_DATA SHOWN:_
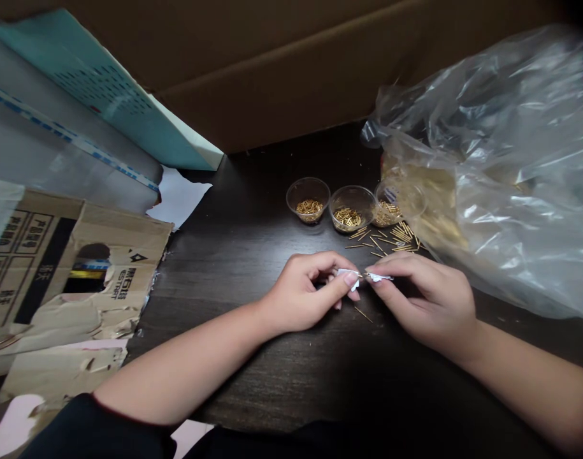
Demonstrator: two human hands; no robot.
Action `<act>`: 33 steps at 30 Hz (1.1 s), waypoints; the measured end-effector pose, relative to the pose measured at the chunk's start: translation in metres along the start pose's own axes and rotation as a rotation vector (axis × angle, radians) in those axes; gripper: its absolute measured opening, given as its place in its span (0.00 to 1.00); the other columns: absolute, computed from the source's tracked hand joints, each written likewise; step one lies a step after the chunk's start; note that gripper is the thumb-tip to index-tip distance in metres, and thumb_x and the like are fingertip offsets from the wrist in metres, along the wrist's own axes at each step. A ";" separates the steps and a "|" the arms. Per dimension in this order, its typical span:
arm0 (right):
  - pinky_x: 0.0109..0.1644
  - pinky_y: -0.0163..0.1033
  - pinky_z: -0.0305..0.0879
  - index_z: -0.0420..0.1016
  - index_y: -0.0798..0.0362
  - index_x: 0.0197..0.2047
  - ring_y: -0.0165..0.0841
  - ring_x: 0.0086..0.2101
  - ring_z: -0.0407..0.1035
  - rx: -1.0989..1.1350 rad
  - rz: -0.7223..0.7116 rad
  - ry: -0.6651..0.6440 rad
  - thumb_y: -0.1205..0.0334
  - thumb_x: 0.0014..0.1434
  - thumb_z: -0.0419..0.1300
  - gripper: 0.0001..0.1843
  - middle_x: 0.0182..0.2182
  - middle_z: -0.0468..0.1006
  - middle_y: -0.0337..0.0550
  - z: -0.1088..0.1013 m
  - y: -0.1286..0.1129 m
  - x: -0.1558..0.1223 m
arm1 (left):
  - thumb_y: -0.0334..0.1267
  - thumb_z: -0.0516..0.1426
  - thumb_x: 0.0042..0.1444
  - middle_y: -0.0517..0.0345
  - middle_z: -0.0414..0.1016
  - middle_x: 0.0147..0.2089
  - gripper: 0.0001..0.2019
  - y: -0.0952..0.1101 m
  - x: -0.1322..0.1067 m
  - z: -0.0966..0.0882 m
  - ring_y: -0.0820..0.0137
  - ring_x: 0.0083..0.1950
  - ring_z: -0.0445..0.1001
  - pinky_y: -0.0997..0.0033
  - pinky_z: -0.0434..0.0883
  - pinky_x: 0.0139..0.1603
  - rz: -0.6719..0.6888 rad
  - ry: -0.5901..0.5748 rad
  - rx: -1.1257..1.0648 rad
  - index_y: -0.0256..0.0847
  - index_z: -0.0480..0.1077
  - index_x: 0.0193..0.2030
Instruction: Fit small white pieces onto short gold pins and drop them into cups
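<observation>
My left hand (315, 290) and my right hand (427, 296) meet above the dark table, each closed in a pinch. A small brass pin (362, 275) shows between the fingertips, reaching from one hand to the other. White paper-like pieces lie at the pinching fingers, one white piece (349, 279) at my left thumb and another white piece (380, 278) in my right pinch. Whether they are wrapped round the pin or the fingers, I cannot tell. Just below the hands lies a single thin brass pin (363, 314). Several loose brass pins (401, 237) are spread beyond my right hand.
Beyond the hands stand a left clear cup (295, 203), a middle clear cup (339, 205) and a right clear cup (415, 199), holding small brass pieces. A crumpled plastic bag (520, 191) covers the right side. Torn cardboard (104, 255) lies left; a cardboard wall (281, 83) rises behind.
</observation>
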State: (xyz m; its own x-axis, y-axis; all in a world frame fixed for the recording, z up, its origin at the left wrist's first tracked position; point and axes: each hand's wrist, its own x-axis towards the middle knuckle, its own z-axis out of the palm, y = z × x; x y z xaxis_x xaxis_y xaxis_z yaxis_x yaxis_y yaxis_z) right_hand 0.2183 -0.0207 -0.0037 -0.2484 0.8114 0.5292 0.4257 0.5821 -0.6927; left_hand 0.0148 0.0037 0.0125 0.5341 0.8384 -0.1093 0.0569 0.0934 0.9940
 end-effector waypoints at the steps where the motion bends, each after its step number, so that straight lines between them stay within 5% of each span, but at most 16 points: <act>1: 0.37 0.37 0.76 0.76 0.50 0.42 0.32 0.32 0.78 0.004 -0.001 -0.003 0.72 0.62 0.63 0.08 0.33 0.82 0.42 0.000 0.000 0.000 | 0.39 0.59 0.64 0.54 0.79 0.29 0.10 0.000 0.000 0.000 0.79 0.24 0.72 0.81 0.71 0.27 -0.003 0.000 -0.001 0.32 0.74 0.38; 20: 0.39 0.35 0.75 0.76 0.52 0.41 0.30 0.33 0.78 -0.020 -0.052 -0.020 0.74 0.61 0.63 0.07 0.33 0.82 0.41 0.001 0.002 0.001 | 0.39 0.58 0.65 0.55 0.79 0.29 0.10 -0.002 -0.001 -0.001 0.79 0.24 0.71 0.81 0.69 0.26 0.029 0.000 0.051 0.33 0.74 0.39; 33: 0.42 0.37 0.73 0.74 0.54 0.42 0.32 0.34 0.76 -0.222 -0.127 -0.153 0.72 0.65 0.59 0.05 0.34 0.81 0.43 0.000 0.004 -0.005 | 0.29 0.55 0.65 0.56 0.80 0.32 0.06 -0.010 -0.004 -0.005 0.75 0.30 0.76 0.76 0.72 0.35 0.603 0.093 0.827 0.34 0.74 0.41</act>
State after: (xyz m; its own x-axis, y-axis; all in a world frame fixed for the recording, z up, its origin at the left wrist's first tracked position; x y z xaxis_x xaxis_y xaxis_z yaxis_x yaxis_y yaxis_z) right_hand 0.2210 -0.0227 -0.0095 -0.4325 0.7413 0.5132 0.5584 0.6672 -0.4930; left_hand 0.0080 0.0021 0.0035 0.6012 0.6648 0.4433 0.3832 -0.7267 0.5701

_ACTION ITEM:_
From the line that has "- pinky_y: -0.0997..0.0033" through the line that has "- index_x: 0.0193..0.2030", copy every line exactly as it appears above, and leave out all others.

_RESULT OF THE TASK:_
  - pinky_y: -0.0997..0.0033
  - pinky_z: -0.0434..0.0883
  - pinky_x: 0.0139..0.1603
  - rz: -0.6719..0.6888 rad
  - ry: -0.5901..0.5748 rad
  - rx: -1.1257..1.0648 rad
  - index_y: -0.0256..0.0847
  - index_z: -0.0480..0.1077
  - index_x: 0.0193..0.2030

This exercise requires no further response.